Talking with neighbours, friends, family is in our DNA, so talking with colleagues and potential clients could be part of that DNA too.
Yet that is not how people experience networking, according to the participants in an introduction to the work of NETSHEILA last Friday in Krommenie.
The event was part of the program of Ondernemend Krommenie – the entrepreneurs club in our village. Started in 2012, we have enjoyed presentations from the local secondary school, the notary, the undertaker. I offered to give a presentation in the style of a NETSHEILA workshop, one of the successful NETSHEILA products that people from Melbourne to Addis Ababa to Wageningen have experienced and enjoyed.
Who was in the room? Builders, painters, accountants, electrical specialists, teachers, floor specialists, coaches. People who don’t often sit with each other and ask for things they need. We did an exercise. I asked where they wanted their business to be in 5 years time, what they need for that to happen, who they need to make that happen and how Ondernemend Krommenie can support them in reaching their business goals. As one of the participants told me this morning, it was a very enjoyable way of spending time with each other and he learned more in that 20 minute exercise than is normal in a conversation. People shared tips on how to be with clients. On keeping clients. One person needed more floorspace, another had the space.

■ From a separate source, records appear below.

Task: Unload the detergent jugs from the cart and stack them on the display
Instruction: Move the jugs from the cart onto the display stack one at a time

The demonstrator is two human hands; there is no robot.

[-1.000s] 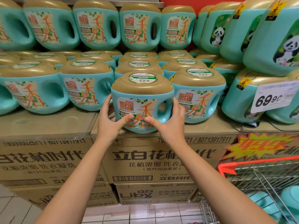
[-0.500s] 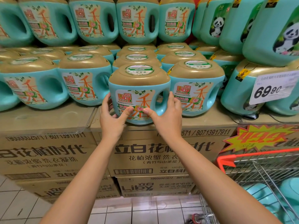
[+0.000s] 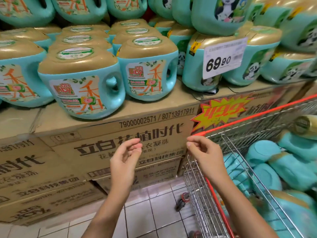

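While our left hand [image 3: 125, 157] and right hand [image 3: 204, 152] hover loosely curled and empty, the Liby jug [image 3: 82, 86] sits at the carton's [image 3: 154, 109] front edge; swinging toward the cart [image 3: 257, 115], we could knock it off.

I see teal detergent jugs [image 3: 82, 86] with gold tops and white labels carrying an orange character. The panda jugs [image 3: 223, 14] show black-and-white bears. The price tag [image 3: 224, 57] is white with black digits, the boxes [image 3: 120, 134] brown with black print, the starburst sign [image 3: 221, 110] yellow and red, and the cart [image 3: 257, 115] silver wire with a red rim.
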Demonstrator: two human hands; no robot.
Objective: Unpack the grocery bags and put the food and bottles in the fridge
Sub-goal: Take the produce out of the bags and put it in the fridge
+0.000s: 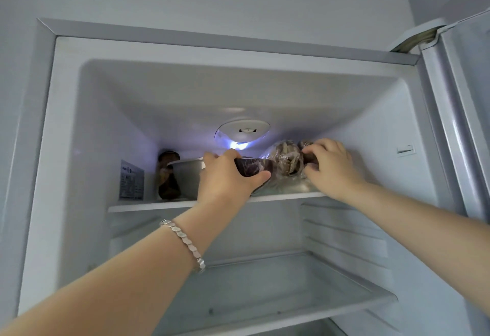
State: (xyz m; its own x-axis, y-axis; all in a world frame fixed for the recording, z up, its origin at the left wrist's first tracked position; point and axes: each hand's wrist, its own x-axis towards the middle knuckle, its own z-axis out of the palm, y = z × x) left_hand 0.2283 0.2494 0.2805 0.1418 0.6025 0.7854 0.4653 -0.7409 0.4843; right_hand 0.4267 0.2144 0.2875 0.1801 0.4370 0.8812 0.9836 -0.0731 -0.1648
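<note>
Head view: on the fridge's top shelf (148, 206) sits a dark bowl (252, 167) of film-wrapped food, just right of a metal bowl (185, 176) and a jar (167, 176). The left hand (228, 179) clamps its near rim, thumb underneath; the right hand (331, 168) curls its fingers onto the wrapped right side

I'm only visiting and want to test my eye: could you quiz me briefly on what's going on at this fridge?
1. True or false: only the left hand touches the wrapped dark bowl, while the right hand hangs free.
2. Where does the metal bowl stand? A) top shelf B) lower shelf C) door rack
3. Fill in: the bracelet is on the ____ wrist.

Key: 1 false, both hands hold it; 2 A; 3 left.
</note>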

It was a very useful conversation.
This is networking. When I told people that what they had just been doing was ‘networking’, some people looked surprised. They had a presupposition that networking was putting on a fake smile and passing out your visiting card. “Slimy” is the word often associated with networking. No. No. No. What networking is, is talking to people about things that matter to you. Connecting. Finding ways of being useful to each other and having fun at the same time. In other words, building community.
As the day wound to a close I got a message from a neighbour. Our water pipe in the front garden had burst and could I come quickly to turn off the water. As I rushed out the door one of the participants called his plumber and told him to be on standby in case I needed him. When I arrived home, four neighbours were in front of my house dealing with the burst pipe. Community. Its not difficult. II don’t think they had a lot of fun in the freezing cold, getting wet and dealing with my tap. Yet somehow there was a sense of belonging, trust, being there for each other. I hope they enjoy the gift of thanks I brought them.